Una vittoria che vale doppio per la genovese Giulia Triolo, che a soli 17 anni è diventata campionessa mondiale di Savate: non solo per l’altissimo livello della competizione, ma anche per un percorso segnato da sacrifici, incertezze e crescita personale. "Quando mi hanno chiamata dicendomi che ero stata selezionata per i Mondiali, non ci credevo," racconta Giulia, ancora emozionata. "Non mi aspettavo di essere tra i tre atleti scelti, su nove in selezione. Era già bellissimo essere lì".

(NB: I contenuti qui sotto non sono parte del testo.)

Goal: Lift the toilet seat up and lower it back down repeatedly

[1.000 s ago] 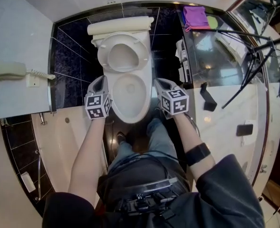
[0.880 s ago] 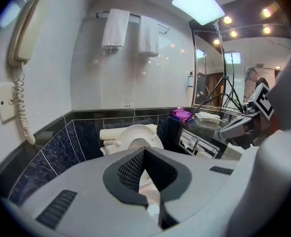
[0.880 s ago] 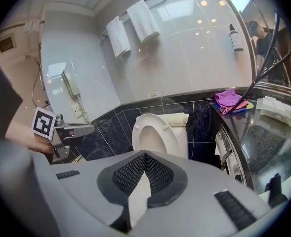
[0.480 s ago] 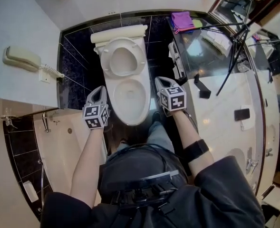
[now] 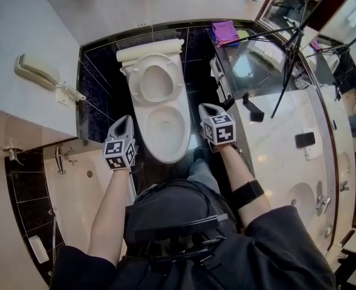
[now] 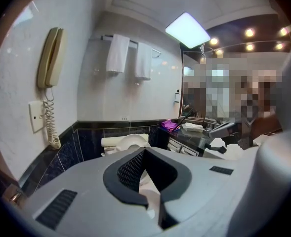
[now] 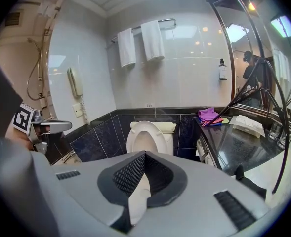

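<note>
The white toilet seat [image 5: 155, 80] stands raised, leaning back against the tank [image 5: 150, 49], and the bowl [image 5: 165, 128] lies open below it. My left gripper [image 5: 123, 124] hovers off the bowl's left side, shut and empty. My right gripper [image 5: 207, 110] hovers off the bowl's right side, also shut with nothing held. Neither touches the toilet. In the left gripper view the left gripper [image 6: 145, 154] points toward the raised seat [image 6: 130, 143]. From the right gripper view, the right gripper [image 7: 144, 154] faces the upright seat [image 7: 146, 137].
A wall phone [image 5: 35, 71] hangs at the left. A dark glossy counter [image 5: 256, 65] with a purple cloth [image 5: 225, 32] runs along the right, and a tripod [image 5: 292, 47] leans over it. Two towels [image 7: 140, 46] hang above the toilet. A cream tub edge [image 5: 75, 180] lies left.
Both grippers have drawn back from the bowl's sides toward the person and risen a little. The seat has stayed raised throughout.
</note>
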The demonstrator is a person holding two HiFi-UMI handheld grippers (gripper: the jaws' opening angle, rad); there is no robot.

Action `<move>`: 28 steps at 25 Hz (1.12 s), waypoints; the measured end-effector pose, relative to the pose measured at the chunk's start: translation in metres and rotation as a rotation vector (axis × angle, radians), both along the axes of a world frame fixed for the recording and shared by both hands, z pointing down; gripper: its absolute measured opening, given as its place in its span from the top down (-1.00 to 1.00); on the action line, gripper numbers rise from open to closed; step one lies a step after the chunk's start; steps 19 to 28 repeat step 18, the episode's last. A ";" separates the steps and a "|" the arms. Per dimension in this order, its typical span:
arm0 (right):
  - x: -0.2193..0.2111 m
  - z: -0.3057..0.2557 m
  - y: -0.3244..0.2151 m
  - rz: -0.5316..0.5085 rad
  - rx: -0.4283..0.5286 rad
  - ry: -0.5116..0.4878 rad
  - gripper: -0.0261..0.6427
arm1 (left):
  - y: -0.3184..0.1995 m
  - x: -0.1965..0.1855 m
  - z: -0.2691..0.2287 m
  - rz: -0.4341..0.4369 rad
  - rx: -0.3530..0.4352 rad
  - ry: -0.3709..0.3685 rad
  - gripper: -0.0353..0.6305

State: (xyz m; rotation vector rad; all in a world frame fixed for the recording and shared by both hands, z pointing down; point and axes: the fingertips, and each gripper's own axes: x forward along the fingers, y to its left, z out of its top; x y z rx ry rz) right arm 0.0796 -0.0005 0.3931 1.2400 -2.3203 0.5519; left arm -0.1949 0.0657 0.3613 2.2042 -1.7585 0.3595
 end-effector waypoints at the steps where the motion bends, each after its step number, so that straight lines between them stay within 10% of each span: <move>1: 0.001 0.001 0.002 0.001 -0.001 0.001 0.89 | 0.001 0.000 0.000 0.001 0.000 0.000 0.89; 28: 0.003 0.008 0.005 -0.004 -0.017 0.004 0.89 | 0.018 -0.003 0.009 -0.010 -0.032 -0.006 0.89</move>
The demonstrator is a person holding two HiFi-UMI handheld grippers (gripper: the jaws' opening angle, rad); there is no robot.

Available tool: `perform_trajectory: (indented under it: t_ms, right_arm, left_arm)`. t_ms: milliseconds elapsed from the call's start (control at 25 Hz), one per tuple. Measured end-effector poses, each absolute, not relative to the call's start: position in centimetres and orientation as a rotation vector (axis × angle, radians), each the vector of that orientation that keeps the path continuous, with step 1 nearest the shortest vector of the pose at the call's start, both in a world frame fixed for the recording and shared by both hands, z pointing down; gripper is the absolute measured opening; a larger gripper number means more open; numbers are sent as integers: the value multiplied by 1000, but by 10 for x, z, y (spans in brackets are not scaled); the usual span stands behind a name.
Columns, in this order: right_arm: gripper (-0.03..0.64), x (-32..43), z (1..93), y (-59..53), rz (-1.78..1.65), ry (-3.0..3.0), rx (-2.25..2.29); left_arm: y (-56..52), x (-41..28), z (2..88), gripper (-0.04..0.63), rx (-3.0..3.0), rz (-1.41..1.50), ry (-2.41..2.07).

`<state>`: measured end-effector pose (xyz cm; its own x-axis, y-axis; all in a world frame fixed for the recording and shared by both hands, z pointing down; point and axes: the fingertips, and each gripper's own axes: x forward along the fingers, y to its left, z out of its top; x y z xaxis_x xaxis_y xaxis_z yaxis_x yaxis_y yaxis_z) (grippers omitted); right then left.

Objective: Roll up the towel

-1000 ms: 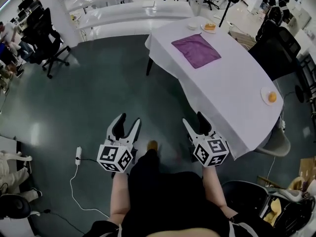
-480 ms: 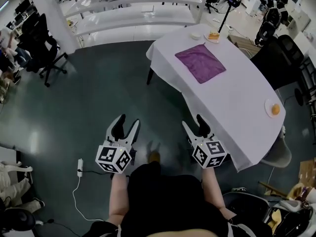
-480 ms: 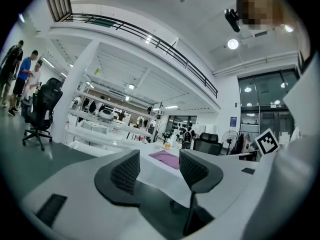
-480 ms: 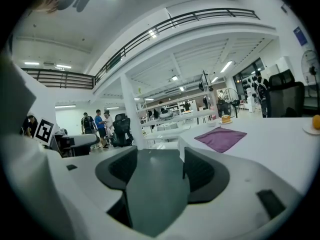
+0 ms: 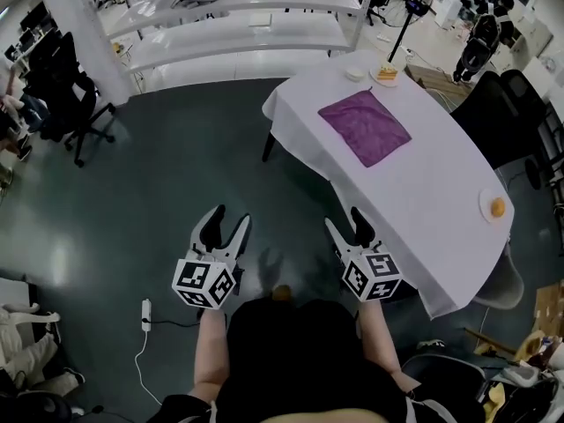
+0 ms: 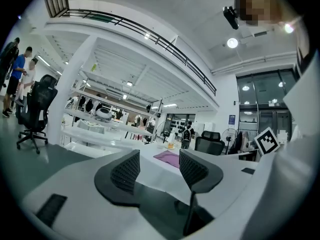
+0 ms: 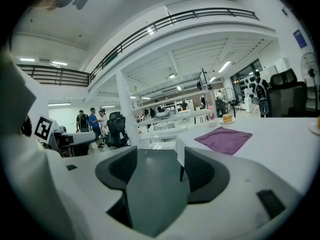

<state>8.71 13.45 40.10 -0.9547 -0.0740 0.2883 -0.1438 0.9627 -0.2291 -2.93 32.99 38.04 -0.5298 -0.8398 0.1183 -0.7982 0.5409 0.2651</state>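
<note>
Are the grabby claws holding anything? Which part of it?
Nothing is held. The left gripper and the right gripper both have their jaws apart and empty. The purple towel lies flat on the table, away from both.

Can't tell what food sits on the far plate (image 5: 380, 78) or the side dish (image 5: 487, 208); my right gripper (image 5: 345, 219) hides part of the table (image 5: 423, 183) edge.
</note>
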Motion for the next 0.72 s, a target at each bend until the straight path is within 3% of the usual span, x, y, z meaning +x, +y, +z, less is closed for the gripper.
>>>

Ecco come è nata la passione per questo sport
Il percorso verso il titolo mondiale non è stato privo di ostacoli per la campionessa, che lo scorso luglio in Uzbekistan ha conquistato l’oro nel Savate Assalto under 18. "Preferisco il contatto pieno, ma per questa competizione mi sono dovuta adattare all’assalto leggero. All’inizio ero piena di dubbi, ma mi sono allenata tantissimo, anche quando la palestra era chiusa: tre volte a settimana, spesso da sola con i miei allenatori. Tanta fatica, ma tante soddisfazioni".
Giulia ha iniziato la sua storia nel Savate grazie al papà, atleta e allenatore: "A casa è una passione che è diventata una famiglia. Ho cominciato davvero a 14 anni: da piccola avevo fatto qualche corso, ma mio padre non mi ha mai forzata. Quando ho deciso, sono stata io a voler entrare nel suo mondo e ne sono stata subito catturata".
Il sogno delle Olimpiadi e i prossimi obbiettivi
Ma non è stato tutto in discesa: "La scorsa stagione è stata difficile, soprattutto a livello mentale. Salivo sul ring e avevo il panico, quest’anno invece, dopo tanti incontri, anche all’estero, ho cambiato approccio mi sento diversa, più forte". Un cambio che si è visto anche sul ring, dove ha dovuto affrontare la stessa avversaria francese due volte durante il campionato mondiale: "Dopo aver perso la prima volta, il giorno dopo l’ho ritrovata in finale. Mi sono detta: ho già l’argento, ora gioco tutto per vincere. E ho vinto, perché la differenza, a quel livello, la fa la voglia di arrivare".
Il sogno nel cassetto? "Vincere l’Europeo l’anno prossimo e poi il Mondiale di contatto pieno. E magari, un giorno, vedere il Savate diventare sport olimpico e riuscire a vincere le Olimpiadi". Ma la giovane campionessa ha le idee chiare anche fuori dal ring: "Di Savate non si vive, ma è uno sport che mi ha insegnato tanto. Mi ha mostrato che, prima che con l’avversario, combatti con te stessa, per superare i tuoi limiti. Questo è il valore più grande che porto con me".